> **PROBLEM**: Every line below that contains the word "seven" must be copied.

Collected data entries:
◆ ◆ ◆

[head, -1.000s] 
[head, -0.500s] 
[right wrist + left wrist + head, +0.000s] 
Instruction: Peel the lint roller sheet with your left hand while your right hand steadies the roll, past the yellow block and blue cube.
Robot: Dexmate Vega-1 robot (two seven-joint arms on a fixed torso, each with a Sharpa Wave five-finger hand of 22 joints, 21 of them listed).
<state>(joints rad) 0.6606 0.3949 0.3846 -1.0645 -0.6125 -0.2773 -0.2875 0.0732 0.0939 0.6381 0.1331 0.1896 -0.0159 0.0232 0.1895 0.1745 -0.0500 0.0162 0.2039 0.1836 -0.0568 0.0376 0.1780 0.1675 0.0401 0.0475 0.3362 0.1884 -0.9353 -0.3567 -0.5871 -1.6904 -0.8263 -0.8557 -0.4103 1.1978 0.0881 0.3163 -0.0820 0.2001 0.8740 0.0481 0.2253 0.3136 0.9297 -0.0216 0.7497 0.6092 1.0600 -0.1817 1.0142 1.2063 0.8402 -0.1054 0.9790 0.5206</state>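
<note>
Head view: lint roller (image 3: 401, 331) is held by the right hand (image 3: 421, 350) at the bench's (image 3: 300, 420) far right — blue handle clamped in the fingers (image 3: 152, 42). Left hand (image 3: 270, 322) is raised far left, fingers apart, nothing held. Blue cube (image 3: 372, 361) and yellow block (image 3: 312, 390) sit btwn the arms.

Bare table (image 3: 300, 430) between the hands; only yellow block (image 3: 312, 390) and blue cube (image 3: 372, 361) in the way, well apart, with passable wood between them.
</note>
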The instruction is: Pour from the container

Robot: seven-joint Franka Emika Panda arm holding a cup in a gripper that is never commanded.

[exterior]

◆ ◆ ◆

> **OUTPUT OF THE EXERCISE**:
Robot: Dexmate Vega-1 robot (two seven-joint arms on a fixed torso, each with a Sharpa Wave five-finger hand of 22 joints, 21 of them listed).
Robot: seven-joint Franka Emika Panda arm holding a cup in a gripper that is never commanded.

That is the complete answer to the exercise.